Он продолжает осмотр и на этот раз задерживается у комода, на котором стоят рамки с фотографиями Глори, Нуры, Хансани и меня. Два снимка особенно унизительны. Один сделала Нура, когда Тамагочи облизывал меня, а я смеялась. Выглядит так, будто у меня во рту его язык. На втором БАД в полном составе. В пятом классе мы договорились прийти в джинсовых костюмах. Без комментариев.

Пытаюсь понять мысли отца. Он разочарован увиденным? Но тот переводит взгляд выше. Там еще более унизительная фотография – Форест, а точнее, то, что осталось от снимка. Я закрасила его глаза и пририсовала рога. Признаюсь: фотография Акио – не первая, над которой я поиздевалась. Как я рада, что на этой хотя бы нет пенисов. Это этап, когда Иззи еще не рисовала сережки в форме члена, приблизительно период старшей школы. Время одиночества и злости.

– Это Форест. Бывший парень.

Разглядев фотографию, он переводит взгляд на меня.

– Мы никогда не заводили разговор о твоих парнях.

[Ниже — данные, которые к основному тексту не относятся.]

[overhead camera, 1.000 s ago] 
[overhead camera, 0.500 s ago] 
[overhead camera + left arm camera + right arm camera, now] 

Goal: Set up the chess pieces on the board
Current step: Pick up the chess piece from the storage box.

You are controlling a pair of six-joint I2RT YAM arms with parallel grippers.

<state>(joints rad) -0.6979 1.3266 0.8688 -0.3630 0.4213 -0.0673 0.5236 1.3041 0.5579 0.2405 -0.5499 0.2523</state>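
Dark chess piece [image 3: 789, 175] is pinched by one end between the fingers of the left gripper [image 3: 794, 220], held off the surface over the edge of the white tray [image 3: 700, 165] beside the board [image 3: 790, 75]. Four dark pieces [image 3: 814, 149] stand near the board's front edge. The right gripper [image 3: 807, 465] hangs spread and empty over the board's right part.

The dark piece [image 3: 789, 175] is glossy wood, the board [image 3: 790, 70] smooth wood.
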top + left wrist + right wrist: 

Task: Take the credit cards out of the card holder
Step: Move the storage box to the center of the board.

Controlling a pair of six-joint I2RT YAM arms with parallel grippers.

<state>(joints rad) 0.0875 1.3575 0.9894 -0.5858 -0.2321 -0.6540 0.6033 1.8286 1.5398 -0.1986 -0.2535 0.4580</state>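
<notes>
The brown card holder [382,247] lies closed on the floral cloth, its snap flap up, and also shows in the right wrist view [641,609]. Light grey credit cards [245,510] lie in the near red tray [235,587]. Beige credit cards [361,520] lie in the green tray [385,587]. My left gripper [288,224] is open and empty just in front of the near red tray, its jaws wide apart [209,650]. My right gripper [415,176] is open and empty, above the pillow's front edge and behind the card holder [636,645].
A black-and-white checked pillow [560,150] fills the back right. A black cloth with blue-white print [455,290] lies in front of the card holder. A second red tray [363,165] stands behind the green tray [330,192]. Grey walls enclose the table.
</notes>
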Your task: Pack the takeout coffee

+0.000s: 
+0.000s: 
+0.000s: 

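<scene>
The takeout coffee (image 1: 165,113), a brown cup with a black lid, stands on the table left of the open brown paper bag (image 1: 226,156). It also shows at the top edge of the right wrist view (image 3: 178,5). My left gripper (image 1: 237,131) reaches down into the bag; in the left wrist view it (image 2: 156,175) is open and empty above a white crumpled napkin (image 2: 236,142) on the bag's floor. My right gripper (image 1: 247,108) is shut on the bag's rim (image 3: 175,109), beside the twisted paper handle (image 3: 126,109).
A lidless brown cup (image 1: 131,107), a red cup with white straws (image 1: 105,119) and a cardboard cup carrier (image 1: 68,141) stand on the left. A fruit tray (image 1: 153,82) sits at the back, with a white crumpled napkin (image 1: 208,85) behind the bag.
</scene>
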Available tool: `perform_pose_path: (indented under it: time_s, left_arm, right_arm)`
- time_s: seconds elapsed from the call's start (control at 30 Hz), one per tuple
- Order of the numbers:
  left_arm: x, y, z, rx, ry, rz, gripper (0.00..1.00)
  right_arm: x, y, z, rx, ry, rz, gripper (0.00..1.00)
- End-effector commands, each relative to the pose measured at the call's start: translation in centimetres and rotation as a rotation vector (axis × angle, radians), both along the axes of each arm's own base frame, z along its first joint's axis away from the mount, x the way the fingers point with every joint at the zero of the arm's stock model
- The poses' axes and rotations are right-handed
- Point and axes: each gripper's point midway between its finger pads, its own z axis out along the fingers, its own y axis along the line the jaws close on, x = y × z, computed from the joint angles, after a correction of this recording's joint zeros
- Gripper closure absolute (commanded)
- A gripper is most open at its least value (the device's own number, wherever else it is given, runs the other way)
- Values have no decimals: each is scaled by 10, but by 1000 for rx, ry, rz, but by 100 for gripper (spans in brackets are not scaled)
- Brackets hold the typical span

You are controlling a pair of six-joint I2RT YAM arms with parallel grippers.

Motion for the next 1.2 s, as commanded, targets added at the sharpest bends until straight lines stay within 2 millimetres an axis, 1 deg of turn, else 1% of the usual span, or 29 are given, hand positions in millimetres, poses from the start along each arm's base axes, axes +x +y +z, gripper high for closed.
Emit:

– Не о чем особенно и разговаривать.

– Императорский гвардеец…

– С ним все кончено. – Хотя я до сих пор зациклена на том, как больно любить его. И как больно его не любить. Такой вот парадокс.

Ко мне подходит отец.

– Быть может, оно и к лучшему.

– Вы бы не одобрили? – угрюмо спрашиваю я.

Он морщит лоб.

– Мое одобрение не имеет значения. Хотя я бы хотел, чтобы ты выбрала кого-то, кто будет любить тебя так же, как я люблю… – Твою маму. Он собирался сказать твою маму. – Быть может, кого-то посмелее. Если этот гвардеец не прошел проверку прессой, то, наверное, лучше на этом и закончить. Не каждый способен строить отношения с членами императорской семьи.

– С чего вы взяли, что я сама его не бросила?

– Ты сбежала из Японии. У меня есть некоторый опыт в любви и бегстве от нее. – Он подмигивает мне. – Потому осмелюсь предположить, что ты уехала из-за разбитого сердца.

Да, но не только. Быть может, он и не злится на меня, но вряд ли это что-то меняет. Как я могу объяснить ему? И Акио, и пресса, и близняшки Грейди. Вся императорская семья. Можно всю жизнь изучать обычаи и культуру и в итоге остаться чужаком. Я твинки[90]. Желтая снаружи, белая внутри. Ненавижу это слово. Означает ли это, что и себя я тоже ненавижу? Нет. Просто не переношу разделение.